Gov. Martin O'Malley signaled that tax increases could be in the cards during next year's legislative session, though he said any state action would depend on congressional budget-cutting decisions this winter.
In a speech to local government leaders Saturday, the Democratic governor trumpeted Maryland as a leader in job creation among the states and highlighted leaner government spending in the last five years. But he said the state's economic well-being remains threatened by uncertainty about the federal budget.
"Any further help from Washington is doubtful, and more serious hurt to all state economics from the narrow-minded faction of jobs-obstructionists in Congress is very likely," O'Malley said. "We must be willing to adapt. … We will have to make more cuts, and at the same time — to protect our children's future — we must be open to new revenues."
Speaking to reporters after delivering the keynote address at the Maryland Association of Counties summer conference, O'Malley declined to go into detail. He said conversations about new revenues should wait until after the congressional "super committee" makes its recommendations in December for cutting the federal budget deficit. He said because of that timetable, it's unlikely that taxes would come up in the General Assembly's special legislative session this October.
"I think we have to be ready for what damage might be to the state economy by a very unpredictable balance in Congress," said O'Malley, a Democrat. He would not describe what could be on the table for tax increases, saying, "I'm not talking about those today."
O'Malley stressed job creation as a way to weather economic uncertainty with the state budget's looming $1 billion deficit, and said coming budget discussions will be affected by several shortfalls: general revenues, "flush tax" money that pays for waste water improvements, and transportation funding. He called for a "balanced approach" between funding decreases and tax increase.

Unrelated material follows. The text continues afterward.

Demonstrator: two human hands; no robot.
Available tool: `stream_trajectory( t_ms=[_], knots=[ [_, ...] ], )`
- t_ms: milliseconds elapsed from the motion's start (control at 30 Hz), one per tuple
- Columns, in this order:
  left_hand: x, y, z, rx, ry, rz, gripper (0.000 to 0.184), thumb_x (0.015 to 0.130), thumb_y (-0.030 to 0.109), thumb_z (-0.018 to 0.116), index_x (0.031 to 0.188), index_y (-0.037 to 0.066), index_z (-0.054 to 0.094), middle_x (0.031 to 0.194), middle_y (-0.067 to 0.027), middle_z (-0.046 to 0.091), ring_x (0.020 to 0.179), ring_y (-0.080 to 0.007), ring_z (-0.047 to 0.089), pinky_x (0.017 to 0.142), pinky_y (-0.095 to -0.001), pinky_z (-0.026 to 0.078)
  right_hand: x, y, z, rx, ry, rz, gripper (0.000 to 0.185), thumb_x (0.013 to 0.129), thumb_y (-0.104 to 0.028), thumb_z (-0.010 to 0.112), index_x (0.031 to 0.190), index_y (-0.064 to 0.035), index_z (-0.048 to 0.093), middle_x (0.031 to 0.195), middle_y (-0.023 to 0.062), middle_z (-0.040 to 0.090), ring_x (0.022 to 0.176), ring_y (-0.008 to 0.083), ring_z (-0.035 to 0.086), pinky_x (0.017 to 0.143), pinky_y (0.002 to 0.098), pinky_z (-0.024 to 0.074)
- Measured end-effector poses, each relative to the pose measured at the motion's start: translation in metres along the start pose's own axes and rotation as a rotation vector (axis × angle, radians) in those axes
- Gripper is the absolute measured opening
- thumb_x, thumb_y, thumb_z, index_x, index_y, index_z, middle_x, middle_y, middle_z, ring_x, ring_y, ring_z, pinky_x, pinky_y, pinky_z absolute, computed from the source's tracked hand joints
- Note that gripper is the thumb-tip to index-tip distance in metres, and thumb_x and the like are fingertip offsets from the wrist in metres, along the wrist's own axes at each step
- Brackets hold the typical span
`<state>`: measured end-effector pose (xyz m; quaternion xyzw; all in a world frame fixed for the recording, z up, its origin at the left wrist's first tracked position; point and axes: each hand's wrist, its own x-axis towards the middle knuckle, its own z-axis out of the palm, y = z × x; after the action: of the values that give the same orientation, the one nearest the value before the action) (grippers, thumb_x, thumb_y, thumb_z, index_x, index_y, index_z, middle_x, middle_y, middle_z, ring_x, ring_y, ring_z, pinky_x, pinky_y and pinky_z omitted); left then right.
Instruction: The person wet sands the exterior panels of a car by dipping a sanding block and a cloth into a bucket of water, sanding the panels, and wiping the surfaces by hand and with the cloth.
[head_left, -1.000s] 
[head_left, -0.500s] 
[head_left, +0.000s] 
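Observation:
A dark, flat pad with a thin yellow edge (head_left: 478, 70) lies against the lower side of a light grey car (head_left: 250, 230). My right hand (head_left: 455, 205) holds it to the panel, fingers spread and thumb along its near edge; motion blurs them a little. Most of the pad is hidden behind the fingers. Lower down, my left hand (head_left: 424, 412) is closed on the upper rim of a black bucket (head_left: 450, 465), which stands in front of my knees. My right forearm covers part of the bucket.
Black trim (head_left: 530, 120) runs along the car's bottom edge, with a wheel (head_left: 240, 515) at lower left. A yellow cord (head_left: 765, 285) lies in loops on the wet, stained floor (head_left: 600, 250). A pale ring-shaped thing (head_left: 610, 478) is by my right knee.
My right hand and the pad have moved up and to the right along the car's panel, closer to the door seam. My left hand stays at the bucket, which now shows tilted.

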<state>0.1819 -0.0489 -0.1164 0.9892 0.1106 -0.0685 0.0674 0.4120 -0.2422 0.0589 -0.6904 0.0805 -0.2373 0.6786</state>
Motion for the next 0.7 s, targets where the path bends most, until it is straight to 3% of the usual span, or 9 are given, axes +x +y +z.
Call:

Sen. E.J. Pipkin, a Republican who represents parts of the Eastern Shore, called O'Malley's remarks, "way out of balance and way out of touch."
"This governor, every opportunity, talks about more taxes and more spending," said Pipkin. "It's time to get out of the hole."
House Speaker Michael E. Busch, a Democrat, said discussion of possible tax increases would wait till next year unless there is some "catastrophic event." Busch said possible revenue streams include an increase in the gas tax, which hasn't been raised since 1992.
"They're all going to be discussed," said Busch.
But Busch said the state budget should invest in assets such as public education through investments in capital infrastructure. He estimated that there's a $6 billion to $8 billion school maintenance backlog statewide. That work could create up to 25,000 jobs if the state could pay for it, he said.
This year's state budget includes $9.3 billion in federal money. Congress' deficit-reduction committee will make its recommendations, which could include cuts to transportation funding and Medicaid, by early December.
Anne Arundel County Councilman Jerry Walker, a Republican who listened to O'Malley's speech, said he wasn't sure what to make of O'Malley's remarks about new revenues.
"I hope it's not tax increases," he said.